WORK REQUEST:
Repeat the lines from the line with "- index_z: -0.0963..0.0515" to the line with "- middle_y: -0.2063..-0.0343" in the listing below, keeping both end lines and adding nothing.

AVAILABLE DATA:
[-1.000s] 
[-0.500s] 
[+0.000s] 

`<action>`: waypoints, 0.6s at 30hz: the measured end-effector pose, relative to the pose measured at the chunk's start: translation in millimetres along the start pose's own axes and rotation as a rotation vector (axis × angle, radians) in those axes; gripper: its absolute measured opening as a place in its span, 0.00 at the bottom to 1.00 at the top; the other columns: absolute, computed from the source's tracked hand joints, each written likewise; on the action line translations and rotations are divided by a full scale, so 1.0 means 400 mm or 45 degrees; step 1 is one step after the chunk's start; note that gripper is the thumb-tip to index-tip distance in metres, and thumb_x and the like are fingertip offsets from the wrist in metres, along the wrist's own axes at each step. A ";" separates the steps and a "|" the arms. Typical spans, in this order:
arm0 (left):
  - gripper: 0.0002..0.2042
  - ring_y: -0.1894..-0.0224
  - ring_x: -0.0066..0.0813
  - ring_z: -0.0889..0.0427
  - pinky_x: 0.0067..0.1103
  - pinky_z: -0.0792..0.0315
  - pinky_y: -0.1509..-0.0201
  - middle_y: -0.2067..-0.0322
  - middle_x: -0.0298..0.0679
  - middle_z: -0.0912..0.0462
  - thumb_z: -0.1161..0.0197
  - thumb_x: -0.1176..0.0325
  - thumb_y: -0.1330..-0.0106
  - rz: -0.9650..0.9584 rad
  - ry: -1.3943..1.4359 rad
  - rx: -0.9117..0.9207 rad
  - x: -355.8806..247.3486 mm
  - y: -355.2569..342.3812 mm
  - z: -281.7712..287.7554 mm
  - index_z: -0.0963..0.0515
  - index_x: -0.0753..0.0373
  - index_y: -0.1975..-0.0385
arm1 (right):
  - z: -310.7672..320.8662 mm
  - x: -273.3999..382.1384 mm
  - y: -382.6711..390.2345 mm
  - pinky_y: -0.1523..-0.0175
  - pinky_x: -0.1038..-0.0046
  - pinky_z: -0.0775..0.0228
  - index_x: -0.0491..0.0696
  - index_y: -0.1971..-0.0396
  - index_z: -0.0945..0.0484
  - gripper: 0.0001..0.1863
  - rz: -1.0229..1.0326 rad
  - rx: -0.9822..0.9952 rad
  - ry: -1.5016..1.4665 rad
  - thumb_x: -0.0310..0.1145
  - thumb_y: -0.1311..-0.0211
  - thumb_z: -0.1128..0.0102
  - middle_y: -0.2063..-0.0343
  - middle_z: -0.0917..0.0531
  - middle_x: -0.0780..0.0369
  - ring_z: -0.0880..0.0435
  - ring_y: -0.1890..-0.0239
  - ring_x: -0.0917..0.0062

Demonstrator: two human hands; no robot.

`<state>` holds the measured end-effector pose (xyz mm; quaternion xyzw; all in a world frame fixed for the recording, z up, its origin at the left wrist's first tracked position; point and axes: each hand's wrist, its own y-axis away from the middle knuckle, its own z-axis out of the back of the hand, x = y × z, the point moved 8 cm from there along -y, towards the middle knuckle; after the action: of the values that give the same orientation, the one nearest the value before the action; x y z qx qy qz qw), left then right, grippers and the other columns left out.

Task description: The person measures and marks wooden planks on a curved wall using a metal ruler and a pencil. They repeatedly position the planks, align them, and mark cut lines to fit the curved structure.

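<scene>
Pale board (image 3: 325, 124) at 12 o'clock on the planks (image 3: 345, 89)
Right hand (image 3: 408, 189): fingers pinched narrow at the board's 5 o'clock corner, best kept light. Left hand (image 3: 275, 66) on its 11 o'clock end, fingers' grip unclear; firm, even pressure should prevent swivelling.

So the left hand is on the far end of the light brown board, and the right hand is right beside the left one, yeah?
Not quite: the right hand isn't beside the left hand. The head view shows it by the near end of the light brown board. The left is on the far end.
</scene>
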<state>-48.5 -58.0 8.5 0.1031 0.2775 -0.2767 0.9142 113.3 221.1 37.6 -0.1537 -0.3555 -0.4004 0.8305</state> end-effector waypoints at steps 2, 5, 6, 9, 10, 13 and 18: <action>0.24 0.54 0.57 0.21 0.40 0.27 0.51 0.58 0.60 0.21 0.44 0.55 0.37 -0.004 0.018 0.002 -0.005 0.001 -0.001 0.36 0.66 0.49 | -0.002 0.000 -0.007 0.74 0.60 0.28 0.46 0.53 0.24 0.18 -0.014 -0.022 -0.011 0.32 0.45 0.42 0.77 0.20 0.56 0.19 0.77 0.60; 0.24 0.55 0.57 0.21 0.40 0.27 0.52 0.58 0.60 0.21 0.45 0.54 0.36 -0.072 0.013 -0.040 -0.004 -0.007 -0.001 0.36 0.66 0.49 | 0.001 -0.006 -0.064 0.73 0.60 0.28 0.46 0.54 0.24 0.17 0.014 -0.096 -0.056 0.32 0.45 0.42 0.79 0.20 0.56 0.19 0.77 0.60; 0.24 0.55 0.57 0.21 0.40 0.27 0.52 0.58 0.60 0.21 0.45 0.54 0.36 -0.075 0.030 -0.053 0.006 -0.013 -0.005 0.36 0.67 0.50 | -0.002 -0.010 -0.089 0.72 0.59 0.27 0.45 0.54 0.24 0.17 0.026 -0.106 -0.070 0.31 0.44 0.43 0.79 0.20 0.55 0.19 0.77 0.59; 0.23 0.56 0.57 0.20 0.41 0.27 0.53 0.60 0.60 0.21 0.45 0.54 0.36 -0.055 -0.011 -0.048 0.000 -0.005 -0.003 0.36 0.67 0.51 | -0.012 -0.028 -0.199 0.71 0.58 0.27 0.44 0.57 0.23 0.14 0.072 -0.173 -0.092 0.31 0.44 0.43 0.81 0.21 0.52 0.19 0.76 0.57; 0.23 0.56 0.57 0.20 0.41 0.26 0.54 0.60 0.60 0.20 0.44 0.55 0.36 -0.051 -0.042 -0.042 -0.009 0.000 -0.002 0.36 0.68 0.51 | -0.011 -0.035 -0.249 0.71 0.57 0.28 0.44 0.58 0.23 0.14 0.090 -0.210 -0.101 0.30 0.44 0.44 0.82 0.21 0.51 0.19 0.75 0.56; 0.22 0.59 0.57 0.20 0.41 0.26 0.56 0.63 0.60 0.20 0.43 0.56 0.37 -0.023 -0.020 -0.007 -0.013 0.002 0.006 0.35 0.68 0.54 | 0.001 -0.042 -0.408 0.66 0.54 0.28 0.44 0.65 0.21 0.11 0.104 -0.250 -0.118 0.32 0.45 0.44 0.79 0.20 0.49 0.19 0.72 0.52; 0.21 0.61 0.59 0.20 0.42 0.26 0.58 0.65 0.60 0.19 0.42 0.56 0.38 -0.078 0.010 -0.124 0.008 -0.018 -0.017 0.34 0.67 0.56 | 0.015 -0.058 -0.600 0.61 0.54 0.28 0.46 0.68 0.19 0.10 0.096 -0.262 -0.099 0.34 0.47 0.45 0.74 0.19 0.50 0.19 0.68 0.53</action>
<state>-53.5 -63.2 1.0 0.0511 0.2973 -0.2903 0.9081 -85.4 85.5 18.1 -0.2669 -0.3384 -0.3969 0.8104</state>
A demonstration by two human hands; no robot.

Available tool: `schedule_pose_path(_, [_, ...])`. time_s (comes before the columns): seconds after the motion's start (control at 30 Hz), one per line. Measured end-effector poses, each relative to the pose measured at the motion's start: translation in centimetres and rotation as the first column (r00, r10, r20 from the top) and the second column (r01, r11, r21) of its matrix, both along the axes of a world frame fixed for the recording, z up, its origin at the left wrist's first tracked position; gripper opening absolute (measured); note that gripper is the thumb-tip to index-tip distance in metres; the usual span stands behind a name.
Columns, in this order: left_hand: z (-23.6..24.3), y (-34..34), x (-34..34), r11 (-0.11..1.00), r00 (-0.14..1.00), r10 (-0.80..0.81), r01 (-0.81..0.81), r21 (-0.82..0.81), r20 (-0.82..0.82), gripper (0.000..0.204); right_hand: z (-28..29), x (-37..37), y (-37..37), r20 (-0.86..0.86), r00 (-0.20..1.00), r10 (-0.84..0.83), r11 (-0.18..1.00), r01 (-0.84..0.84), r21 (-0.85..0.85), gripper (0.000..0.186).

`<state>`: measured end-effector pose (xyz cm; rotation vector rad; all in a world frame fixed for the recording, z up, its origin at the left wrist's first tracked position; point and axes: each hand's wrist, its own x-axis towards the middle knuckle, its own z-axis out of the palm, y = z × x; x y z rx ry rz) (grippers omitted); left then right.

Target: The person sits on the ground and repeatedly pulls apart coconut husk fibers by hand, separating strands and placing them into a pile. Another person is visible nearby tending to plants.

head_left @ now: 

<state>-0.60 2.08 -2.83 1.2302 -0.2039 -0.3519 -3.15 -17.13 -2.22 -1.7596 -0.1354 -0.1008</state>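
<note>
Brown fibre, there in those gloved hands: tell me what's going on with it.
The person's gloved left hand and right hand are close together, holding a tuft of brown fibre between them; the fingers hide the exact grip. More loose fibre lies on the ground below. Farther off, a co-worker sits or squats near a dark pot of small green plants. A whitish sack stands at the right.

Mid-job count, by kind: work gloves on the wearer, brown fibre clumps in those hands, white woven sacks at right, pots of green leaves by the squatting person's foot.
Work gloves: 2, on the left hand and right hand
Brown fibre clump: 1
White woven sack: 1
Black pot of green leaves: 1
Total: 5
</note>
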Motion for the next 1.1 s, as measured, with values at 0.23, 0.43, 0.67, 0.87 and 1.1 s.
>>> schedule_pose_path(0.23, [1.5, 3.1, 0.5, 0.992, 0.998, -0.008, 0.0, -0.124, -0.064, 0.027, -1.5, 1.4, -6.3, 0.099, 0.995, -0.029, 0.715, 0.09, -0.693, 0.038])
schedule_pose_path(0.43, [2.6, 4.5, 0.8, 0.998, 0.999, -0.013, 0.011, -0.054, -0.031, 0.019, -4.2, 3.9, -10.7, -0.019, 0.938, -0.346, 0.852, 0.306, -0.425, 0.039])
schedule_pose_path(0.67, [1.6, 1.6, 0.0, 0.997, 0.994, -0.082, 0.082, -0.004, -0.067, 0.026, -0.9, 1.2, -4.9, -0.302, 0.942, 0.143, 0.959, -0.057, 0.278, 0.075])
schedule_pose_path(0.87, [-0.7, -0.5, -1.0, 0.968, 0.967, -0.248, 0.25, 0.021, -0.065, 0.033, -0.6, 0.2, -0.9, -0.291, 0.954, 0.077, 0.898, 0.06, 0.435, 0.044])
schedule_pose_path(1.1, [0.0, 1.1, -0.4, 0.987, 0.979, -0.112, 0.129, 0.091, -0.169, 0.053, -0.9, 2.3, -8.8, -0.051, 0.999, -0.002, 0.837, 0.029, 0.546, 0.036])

RESULT FOR THIS TASK:
  - index_z: -0.0963..0.0515
  - index_x: -0.0753..0.0373
  - index_y: -0.1975..-0.0385
arm1 (right):
  - z: -310.7672..320.8662 mm
  - x: -273.3999..382.1384 mm
  - y: -382.6711..390.2345 mm
  - pinky_y: -0.1523..-0.0175
  - pinky_x: -0.1038..-0.0046
  - pinky_z: -0.0775..0.0228
  - index_x: -0.0491..0.0696
  - index_y: -0.1971..-0.0396
  - index_z: -0.0945..0.0484
  - gripper: 0.0001..0.1863
  - rz: -1.0229..1.0326 rad
  - rx: -0.9822..0.9952 rad
  - ry: -1.5016..1.4665 rad
  - thumb_x: -0.0310..0.1145
  - thumb_y: -0.1311..-0.0211
  - thumb_z: -0.1128..0.0102
  - middle_y: -0.2063..-0.0343

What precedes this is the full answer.